Postas estas reflexões, é interessante perceber que essas pontes sensíveis são geradas desde os primeiros anos de vida, o amor não apenas se resume no amor romântico, inclusive. É um divisor de águas, na vida humana, quando sensações como ciúmes, afetos e necessidades não envolvem mais o amor parental, num complexo edipiano. Outros amores surgirão ao longo da vida, junto a essas novas necessidades que, no individual, criam o ego.
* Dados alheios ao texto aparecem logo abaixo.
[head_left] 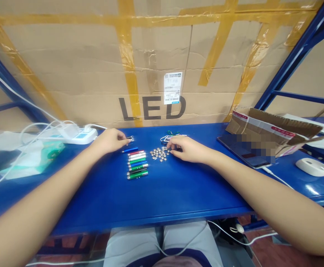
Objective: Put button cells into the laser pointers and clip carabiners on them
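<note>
My left hand (pixel 110 140) rests on the blue table (pixel 167 193), its fingers pinched on a small dark pen-like piece (pixel 130 138) with metal ends. Just below it lies a blue pen light (pixel 129 150), then a row of several small pen lights (pixel 137 164) in red, white, green and blue. My right hand (pixel 185 147) lies at the right edge of a pile of several silver button cells (pixel 159 153), fingertips curled down onto them. Whether it holds a cell is hidden by the fingers.
A big cardboard sheet marked LED (pixel 153 107) stands behind the table. A white power strip (pixel 80 135) with cables and plastic bags lies at left. Green-handled scissors (pixel 173 132), a dark tablet (pixel 243 152), an open carton (pixel 273 129) and a white oval device (pixel 313 167) are at right.
</note>
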Available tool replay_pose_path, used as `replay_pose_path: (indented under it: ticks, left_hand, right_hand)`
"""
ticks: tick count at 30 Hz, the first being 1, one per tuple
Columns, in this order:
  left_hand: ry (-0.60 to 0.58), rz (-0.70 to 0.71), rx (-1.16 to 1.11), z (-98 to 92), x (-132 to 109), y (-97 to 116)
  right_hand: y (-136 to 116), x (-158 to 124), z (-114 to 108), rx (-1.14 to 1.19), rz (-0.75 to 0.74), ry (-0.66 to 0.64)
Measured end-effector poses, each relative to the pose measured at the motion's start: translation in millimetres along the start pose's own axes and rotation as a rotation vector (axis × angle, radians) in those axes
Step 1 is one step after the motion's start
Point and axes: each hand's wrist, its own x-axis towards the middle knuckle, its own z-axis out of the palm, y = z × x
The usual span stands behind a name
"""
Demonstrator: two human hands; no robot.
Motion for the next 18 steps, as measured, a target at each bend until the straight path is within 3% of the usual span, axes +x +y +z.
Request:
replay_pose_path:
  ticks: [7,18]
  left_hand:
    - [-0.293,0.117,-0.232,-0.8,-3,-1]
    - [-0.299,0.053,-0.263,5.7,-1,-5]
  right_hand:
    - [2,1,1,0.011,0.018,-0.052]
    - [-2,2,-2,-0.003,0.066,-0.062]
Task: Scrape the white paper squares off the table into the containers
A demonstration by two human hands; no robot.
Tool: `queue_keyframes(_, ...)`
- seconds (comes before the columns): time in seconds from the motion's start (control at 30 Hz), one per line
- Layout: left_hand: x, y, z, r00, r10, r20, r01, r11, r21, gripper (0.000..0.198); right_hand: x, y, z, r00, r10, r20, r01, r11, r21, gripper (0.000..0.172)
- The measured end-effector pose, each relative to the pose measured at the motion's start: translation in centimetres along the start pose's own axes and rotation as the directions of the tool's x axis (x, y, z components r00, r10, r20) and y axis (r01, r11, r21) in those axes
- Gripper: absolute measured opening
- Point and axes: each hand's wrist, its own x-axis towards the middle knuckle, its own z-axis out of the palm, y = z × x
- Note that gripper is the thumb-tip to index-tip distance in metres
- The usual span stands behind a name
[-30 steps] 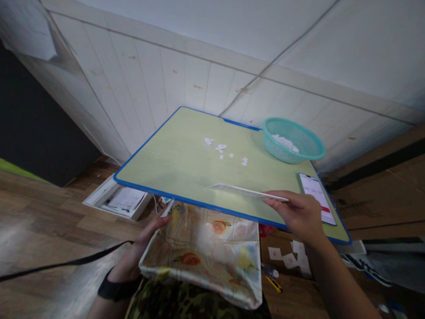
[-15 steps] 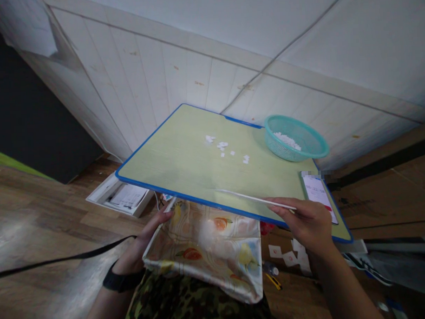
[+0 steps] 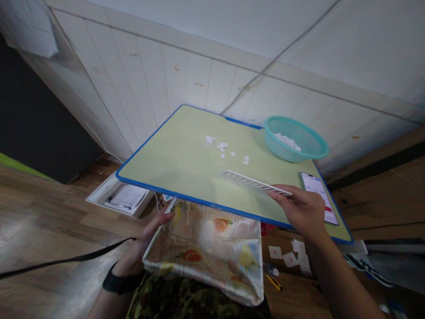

No rap há um o público que consome bastante as lovesongs em oposição à outro que encontra resistência e prefere que os álbuns contenham apenas músicas de ‘bate cabeça’. Talvez seja por receio dessas várias sensações que uma música de amor é capaz de resgatar.
REFERÊNCIAS UTILIZADAS:
MALDONADO, Mauro; DELL’ORCO, Silvia. El cerebro musical: arquitecturas neuronales y partituras musicales. 2010.
VARGAS, Maryléa Elizabeth Ramos. Influências da música no comportamento no comportamento humano: explicações da neurociência e psicologia. In: Anais do Congresso Internacional da Faculdades EST. 2012. p. 944-956.
NASSAR, Pablo Emilio De La Cruz; DE AMAR, Erich Fromm El Arte. Psicoanálisis de la Canción de Amor. Universidad de Concepcion, 2014.
MOREIRA, Márcio Borges; DE MEDEIROS, Carlos Augusto. Princípios básicos de análise do comportamento. Artmed, 2018.